• _Activity_
Leaving pictures aside, set down each line exactly, from the first line of the data to the line with "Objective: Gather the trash", both included.

Input data section start

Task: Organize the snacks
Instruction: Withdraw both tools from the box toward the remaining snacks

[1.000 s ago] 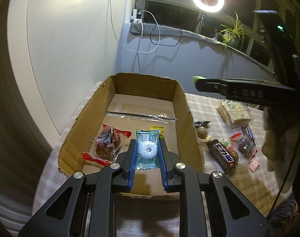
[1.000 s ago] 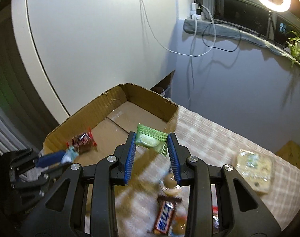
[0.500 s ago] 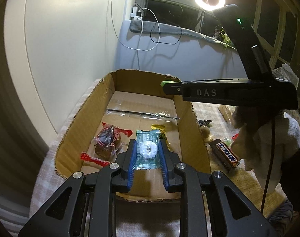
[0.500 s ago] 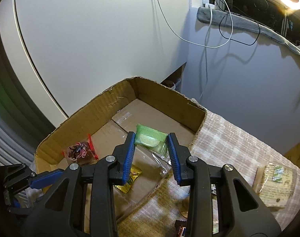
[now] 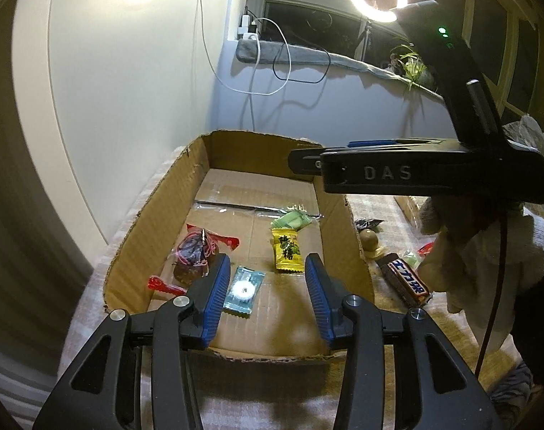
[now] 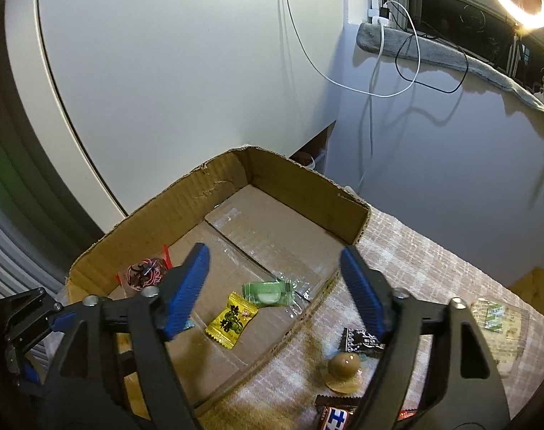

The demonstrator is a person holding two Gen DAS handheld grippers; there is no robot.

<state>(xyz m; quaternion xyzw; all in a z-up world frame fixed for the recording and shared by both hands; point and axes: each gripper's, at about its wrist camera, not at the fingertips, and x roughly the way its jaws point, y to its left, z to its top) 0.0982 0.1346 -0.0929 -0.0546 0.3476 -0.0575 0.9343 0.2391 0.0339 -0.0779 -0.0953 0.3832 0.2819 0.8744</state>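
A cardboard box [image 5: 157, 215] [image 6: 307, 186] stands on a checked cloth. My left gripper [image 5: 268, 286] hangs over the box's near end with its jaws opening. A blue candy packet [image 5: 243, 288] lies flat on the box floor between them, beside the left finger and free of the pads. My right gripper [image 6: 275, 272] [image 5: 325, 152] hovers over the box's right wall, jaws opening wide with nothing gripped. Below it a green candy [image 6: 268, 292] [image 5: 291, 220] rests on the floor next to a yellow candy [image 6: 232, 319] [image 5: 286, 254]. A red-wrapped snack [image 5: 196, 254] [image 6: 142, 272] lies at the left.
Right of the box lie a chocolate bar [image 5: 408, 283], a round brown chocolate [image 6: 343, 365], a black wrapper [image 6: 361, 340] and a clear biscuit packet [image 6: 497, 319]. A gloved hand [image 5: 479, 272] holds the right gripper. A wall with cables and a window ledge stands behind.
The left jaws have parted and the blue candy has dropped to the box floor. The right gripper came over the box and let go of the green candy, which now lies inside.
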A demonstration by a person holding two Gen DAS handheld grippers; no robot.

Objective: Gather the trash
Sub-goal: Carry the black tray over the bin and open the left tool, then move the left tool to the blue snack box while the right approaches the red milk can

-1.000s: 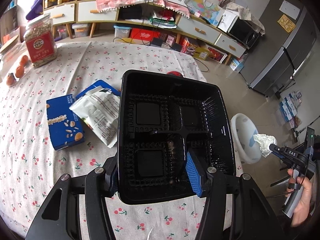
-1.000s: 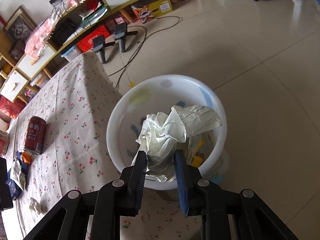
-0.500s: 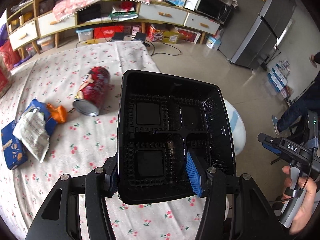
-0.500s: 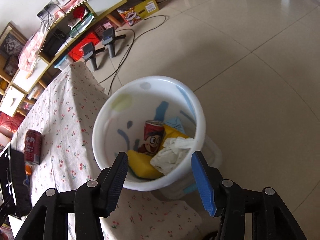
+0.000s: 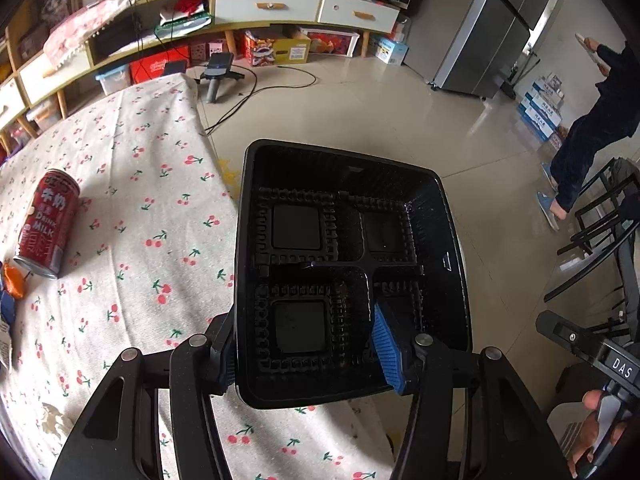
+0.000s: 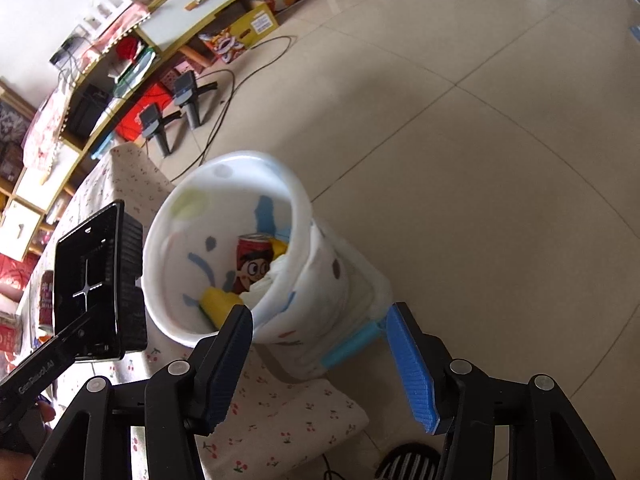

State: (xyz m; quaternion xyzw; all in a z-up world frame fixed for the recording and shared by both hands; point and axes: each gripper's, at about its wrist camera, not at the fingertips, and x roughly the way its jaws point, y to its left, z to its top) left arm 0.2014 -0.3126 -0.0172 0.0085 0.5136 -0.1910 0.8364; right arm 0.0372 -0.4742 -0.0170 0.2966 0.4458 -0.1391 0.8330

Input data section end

• _Exercise result_
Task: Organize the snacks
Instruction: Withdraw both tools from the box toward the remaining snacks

[1.000 s ago] 
[1.000 s ago] 
[0.500 s ago] 
[0.500 s ago] 
[now] 
[now] 

The demonstrator is a person holding two Gen DAS handheld grippers; there is no robot.

<state>(xyz m; quaternion xyzw; all in a z-up world frame fixed for the recording and shared by both hands; point and axes: each gripper's, at about its wrist camera, not at the fingertips, and x roughly the way its jaws point, y to its left, z to its top) 0.0982 0.1346 -0.0929 -0.0546 0.3476 -0.0575 0.9343 0.2391 0.0339 -0.0779 -0.0953 0.3832 0.2819 0.8744</state>
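A cardboard box [image 5: 157, 215] [image 6: 307, 186] stands on a checked cloth. My left gripper [image 5: 268, 286] hangs over the box's near end with its jaws opening. A blue candy packet [image 5: 243, 288] lies flat on the box floor between them, beside the left finger and free of the pads. My right gripper [image 6: 275, 272] [image 5: 325, 152] hovers over the box's right wall, jaws opening wide with nothing gripped. Below it a green candy [image 6: 268, 292] [image 5: 291, 220] rests on the floor next to a yellow candy [image 6: 232, 319] [image 5: 286, 254]. A red-wrapped snack [image 5: 196, 254] [image 6: 142, 272] lies at the left.
Right of the box lie a chocolate bar [image 5: 408, 283], a round brown chocolate [image 6: 343, 365], a black wrapper [image 6: 361, 340] and a clear biscuit packet [image 6: 497, 319]. A gloved hand [image 5: 479, 272] holds the right gripper. A wall with cables and a window ledge stands behind.
The left jaws have parted and the blue candy has dropped to the box floor. The right gripper came over the box and let go of the green candy, which now lies inside.
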A demonstration by a person holding two Gen DAS handheld grippers; no robot.

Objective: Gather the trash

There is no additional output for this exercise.